Coronary artery bypass graft surgery

According to the NCEP recommendations, nearly all patients undergoing CABG should already be on a statin before surgery since they all have known coronary artery disease. Multiple observational studies have offered confirmatory evidence that statins are beneficial in this setting.34–38

Liakopoulos et al39 evaluated whether the anti-inflammatory effects of statins may, in part, account for their beneficial effect in the perioperative period. The authors prospectively matched 18 patients who were taking statins and were referred for elective CABG with 18 patients who were not prescribed statins previously. The only major measured baseline characteristic that differed between the two groups was a statistically significantly lower LDL-C level in the statin group. The operative characteristics did not differ, and cytokine levels at baseline were similar.

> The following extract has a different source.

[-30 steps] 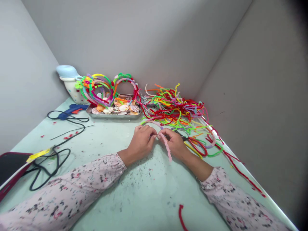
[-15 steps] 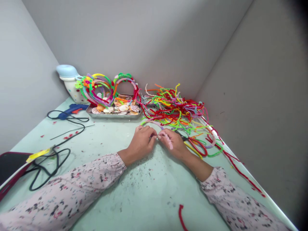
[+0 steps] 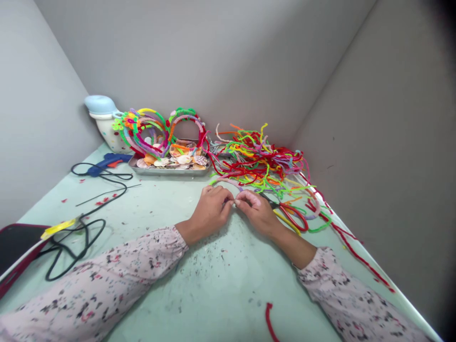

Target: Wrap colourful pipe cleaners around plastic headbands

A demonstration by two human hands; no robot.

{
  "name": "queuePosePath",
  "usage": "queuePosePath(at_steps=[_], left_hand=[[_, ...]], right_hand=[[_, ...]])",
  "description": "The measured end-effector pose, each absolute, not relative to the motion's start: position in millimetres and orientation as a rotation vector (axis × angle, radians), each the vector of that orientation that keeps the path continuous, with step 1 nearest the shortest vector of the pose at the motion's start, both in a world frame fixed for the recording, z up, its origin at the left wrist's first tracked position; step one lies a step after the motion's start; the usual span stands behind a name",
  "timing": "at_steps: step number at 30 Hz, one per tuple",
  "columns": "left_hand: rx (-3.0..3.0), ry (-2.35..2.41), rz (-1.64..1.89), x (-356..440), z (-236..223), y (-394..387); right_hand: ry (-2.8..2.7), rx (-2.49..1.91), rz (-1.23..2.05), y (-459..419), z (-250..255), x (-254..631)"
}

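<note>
My left hand (image 3: 211,210) is closed over part of a headband wrapped in green, pink and purple fuzzy pipe cleaner (image 3: 228,181). The headband's curved part shows just beyond the fingers; the rest is hidden. My right hand (image 3: 259,214) pinches at the same spot, its fingertips touching those of the left. A light pink pipe cleaner (image 3: 254,199) lies in the right hand, mostly hidden by the fingers. Right beside that hand are scissors with red handles (image 3: 292,217).
Behind stand a metal tray (image 3: 171,172) of seashells, several colourful headbands (image 3: 149,135) and a white cup with blue lid (image 3: 103,114). A tangled pipe-cleaner heap (image 3: 260,156) lies right. A blue glue gun (image 3: 107,161) and black cord (image 3: 101,228) lie left; a red piece (image 3: 270,323) is in front.
The pink pipe cleaner's loose end, which hung down over my right hand, has swung up and is now mostly out of sight behind the fingers. My left hand has stayed in place.
</note>
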State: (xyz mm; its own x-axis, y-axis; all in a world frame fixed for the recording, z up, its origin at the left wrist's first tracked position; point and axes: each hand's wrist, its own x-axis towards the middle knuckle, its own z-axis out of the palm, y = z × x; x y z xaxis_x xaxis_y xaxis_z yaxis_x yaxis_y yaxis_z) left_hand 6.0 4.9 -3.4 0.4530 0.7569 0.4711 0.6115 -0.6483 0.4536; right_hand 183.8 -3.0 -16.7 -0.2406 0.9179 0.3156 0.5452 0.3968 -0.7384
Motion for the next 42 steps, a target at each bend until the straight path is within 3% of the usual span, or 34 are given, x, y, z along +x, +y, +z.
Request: queuePosePath(at_steps=[42], left_hand=[[2.517,1.156,0.987,6.1,-3.2,3.4]], right_hand=[[-1.931,-1.273,0.594,-3.8,-12.5,182.1]])
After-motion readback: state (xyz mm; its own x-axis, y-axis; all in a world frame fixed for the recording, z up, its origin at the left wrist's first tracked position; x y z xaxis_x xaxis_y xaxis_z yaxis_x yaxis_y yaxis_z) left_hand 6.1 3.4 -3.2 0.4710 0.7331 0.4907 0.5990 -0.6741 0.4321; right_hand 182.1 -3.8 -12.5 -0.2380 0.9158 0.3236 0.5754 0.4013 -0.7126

Tumor necrosis factor alpha levels increased significantly in the control group but did not change significantly in the statin group. Interleukin 8 increased in both groups by a similar amount. Interleukin 6 (the major inducer of C-reactive protein) increased from baseline in both groups but did not increase nearly as much in the statin group as in the control group; the intergroup difference was statistically significant. The anti-inflammatory cytokine interleukin 10 increased minimally from baseline in the control group, while the statin group’s levels increased significantly above baseline and those of the control group.

Christenson40 also found that inflammatory markers were improved with pre-CABG statin treatment in a small randomized trial in which patients received simvastatin 20 mg 4 weeks prior to CABG surgery vs no statin. Interestingly, far fewer statin-treated patients developed thrombocytosis (platelet count > 400 × 109/L) than did control patients (3% vs 81%, P < .0001).

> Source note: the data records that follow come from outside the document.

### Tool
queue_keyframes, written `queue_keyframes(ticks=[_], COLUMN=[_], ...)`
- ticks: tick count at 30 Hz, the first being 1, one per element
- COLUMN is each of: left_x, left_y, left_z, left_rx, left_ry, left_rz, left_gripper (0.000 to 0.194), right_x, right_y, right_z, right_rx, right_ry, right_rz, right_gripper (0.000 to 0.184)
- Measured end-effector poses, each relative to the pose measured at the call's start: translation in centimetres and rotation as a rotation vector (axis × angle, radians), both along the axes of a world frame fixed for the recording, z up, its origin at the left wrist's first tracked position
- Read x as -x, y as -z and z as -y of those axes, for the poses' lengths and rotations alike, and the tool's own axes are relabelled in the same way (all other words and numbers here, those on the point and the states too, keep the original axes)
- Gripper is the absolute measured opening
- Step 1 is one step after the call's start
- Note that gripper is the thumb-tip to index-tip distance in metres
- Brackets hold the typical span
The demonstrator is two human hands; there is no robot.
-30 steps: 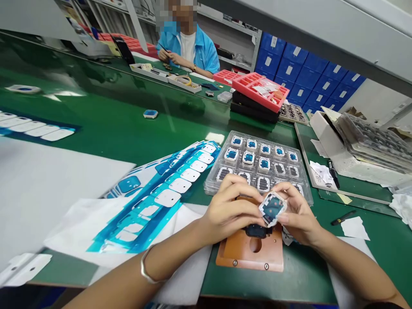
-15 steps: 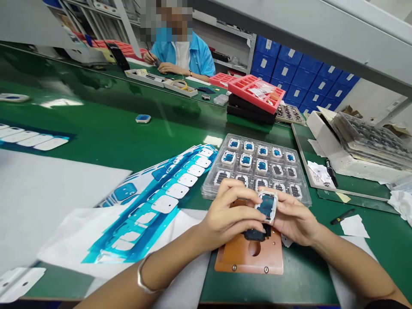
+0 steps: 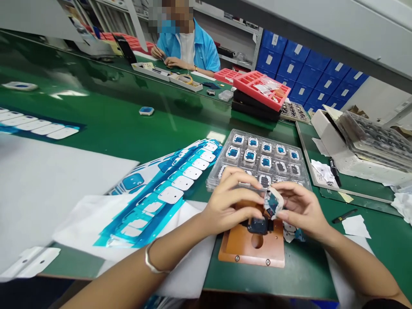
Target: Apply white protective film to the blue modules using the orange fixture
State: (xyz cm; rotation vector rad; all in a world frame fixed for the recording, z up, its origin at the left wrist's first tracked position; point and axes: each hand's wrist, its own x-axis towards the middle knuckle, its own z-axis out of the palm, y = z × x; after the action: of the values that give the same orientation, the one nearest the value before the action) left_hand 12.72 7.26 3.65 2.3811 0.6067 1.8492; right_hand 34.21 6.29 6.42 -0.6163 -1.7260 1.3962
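Note:
In front of me, my right hand (image 3: 301, 208) grips a small white watch case (image 3: 280, 198) by its right side, thumb below and fingers above. The case is tilted, with blue film inside. My left hand (image 3: 233, 201) reaches its fingertips to the case's left edge, fingers curved and spread; their exact contact is partly hidden. Just beneath sits a black block (image 3: 259, 225) on an orange fixture plate (image 3: 238, 246) with a round hole. Behind the hands, a clear plastic tray (image 3: 212, 182) holds several similar cases, some with blue film and some dark inside.
Strips of blue film with white labels (image 3: 170, 194) lie left of the tray. A single case (image 3: 146, 111) rests farther back. Crumpled blue-and-white scraps (image 3: 289, 231) lie beside the plate. A pen (image 3: 344, 216) is at right. Across the bench, a person in blue (image 3: 206, 47) works.
The watch case has turned from facing me to a steeper tilt and shifted slightly right. The right fingers have spread around it. The whole view has shifted a little.

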Motion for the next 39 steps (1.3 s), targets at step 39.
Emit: queue_keyframes(ticks=[39], left_x=[-0.4], left_y=[0.4], left_z=[-0.1], left_rx=[0.220], left_ry=[-0.111], left_rz=[0.133], left_gripper=[0.013], right_x=[0.3], right_y=[-1.4], right_z=[2.4], right_rx=[-0.815], right_ry=[0.056], right_rz=[0.914], right_gripper=[0.026])
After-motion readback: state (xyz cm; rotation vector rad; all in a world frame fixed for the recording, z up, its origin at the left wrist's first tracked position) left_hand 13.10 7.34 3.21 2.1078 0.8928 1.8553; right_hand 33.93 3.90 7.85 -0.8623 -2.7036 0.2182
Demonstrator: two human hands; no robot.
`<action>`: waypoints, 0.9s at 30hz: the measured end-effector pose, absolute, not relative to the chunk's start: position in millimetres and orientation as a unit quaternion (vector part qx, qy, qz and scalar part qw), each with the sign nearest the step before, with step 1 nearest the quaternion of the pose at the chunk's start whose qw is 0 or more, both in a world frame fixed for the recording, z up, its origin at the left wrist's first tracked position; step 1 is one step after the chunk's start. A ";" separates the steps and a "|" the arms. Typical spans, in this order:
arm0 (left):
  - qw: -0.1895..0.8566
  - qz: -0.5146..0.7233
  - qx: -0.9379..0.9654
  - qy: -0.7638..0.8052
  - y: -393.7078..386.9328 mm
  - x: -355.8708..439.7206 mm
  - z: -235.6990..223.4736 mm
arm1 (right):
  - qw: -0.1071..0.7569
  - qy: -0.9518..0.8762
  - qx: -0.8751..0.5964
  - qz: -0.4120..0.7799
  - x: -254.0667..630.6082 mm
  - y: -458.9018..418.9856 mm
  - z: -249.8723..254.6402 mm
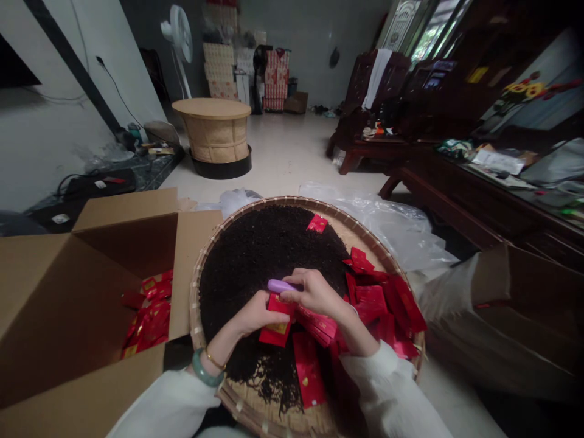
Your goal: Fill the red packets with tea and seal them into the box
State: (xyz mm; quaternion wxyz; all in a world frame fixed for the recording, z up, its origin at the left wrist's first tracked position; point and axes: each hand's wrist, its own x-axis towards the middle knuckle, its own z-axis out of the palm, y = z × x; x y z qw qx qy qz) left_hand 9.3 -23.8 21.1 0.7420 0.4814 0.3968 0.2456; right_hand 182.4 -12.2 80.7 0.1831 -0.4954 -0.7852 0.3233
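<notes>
My left hand (256, 313) is closed on a red packet (276, 331) with gold print, its thumb lying across the front. Above the packet's upper edge, my right hand (314, 292) grips a small purple tool with a rounded end (279, 286); its far part is hidden by my fingers. Both hands are over a round woven bamboo tray (196, 304) with a thick layer of dark, loose tea leaves (255, 249). A bundle of red packets (319, 325) lies just under my right wrist. More red packets (371, 301) are heaped along the tray's right side, and one flat packet (309, 371) lies near the front.
On the left stands an open cardboard box (59, 316) with several red packets (152, 310) inside. A single packet (317, 223) rests on the leaves at the far side. Clear plastic sheeting (387, 225) lies behind the tray. A brown bag or box (502, 310) stands at the right.
</notes>
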 end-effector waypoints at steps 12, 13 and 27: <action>0.876 0.262 0.267 0.305 -21.5 8.2 27.8 | 0.230 -0.763 -0.509 0.326 187.6 -7.5 76.3; 0.876 0.255 0.261 0.315 -21.3 8.1 27.1 | 0.235 -0.759 -0.513 0.326 187.3 -7.3 76.1; 0.826 0.305 0.272 0.388 -25.2 11.3 21.2 | 0.259 -0.736 -0.517 0.353 185.7 -5.6 76.1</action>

RISKS OF PERIOPERATIVE STATINS

The risks associated with statin therapy in general appear low, but specific perioperative risks have not been well studied.

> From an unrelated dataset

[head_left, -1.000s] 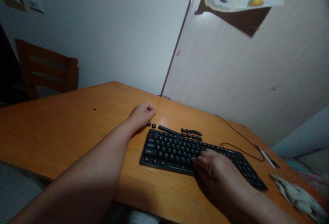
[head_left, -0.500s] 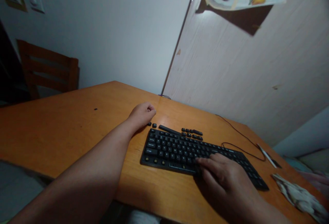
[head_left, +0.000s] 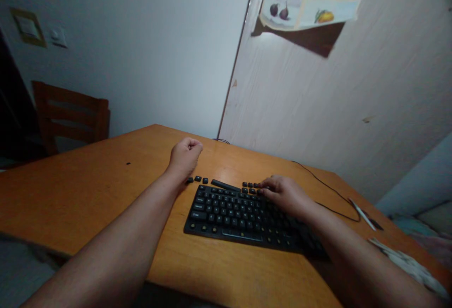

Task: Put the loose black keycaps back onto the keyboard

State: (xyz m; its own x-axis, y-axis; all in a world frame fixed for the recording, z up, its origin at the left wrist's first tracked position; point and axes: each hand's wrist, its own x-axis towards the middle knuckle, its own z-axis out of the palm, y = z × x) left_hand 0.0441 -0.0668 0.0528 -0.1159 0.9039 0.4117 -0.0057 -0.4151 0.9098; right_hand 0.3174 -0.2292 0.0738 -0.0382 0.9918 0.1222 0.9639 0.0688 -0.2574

Baigent et al,41 in a meta-analysis of randomized trials of nonperioperative statin therapy, found that rhabdomyolysis occurred in 9 (0.023%) of 39,884 patients receiving statins vs 6 (0.015%) of the 39,817 controls, with a number needed to harm of 12,500. Moreover, the rates of nonvascular death and cancer did not increase. It is plausible that the risk is somewhat greater in the perioperative setting but is likely not enough to outweigh the potential benefits, especially since the risk of ischemic vascular events is particularly high then.

Some of the perioperative studies cited above specifically addressed potential risks. For example, in the study by Schouten et al,32 mild creatine kinase elevations were more common in the statin-treated group, but the incidence of moderate and severe creatine kinase elevations did not differ significantly. No case of rhabdomyolysis occurred, and length of surgery was the only predictor of myopathy. MIRACL and PROVE-IT revealed similar safety profiles; aminotransferase levels normalized when statins were stopped, and no cases of rhabdomyolysis occurred.11,12 In the vascular surgery study by Durazzo et al,23 1 (2%) of the 50 atorvastatin-treated patients developed both rhabdomyolysis and elevated aminotransferase levels that prompted discontinuation of the statin.

Overall, the observational studies do not indicate that statin continuation or treatment is harmful in perioperative patients. However, these studies did not specifically evaluate patients with acute insults from surgery such as sepsis, renal failure, or hepatitis. It is unknown what effect statin therapy would have in those patients and whether statins should be selectively discontinued in patients who develop major hepatic, musculoskeletal, or renal complications after surgery.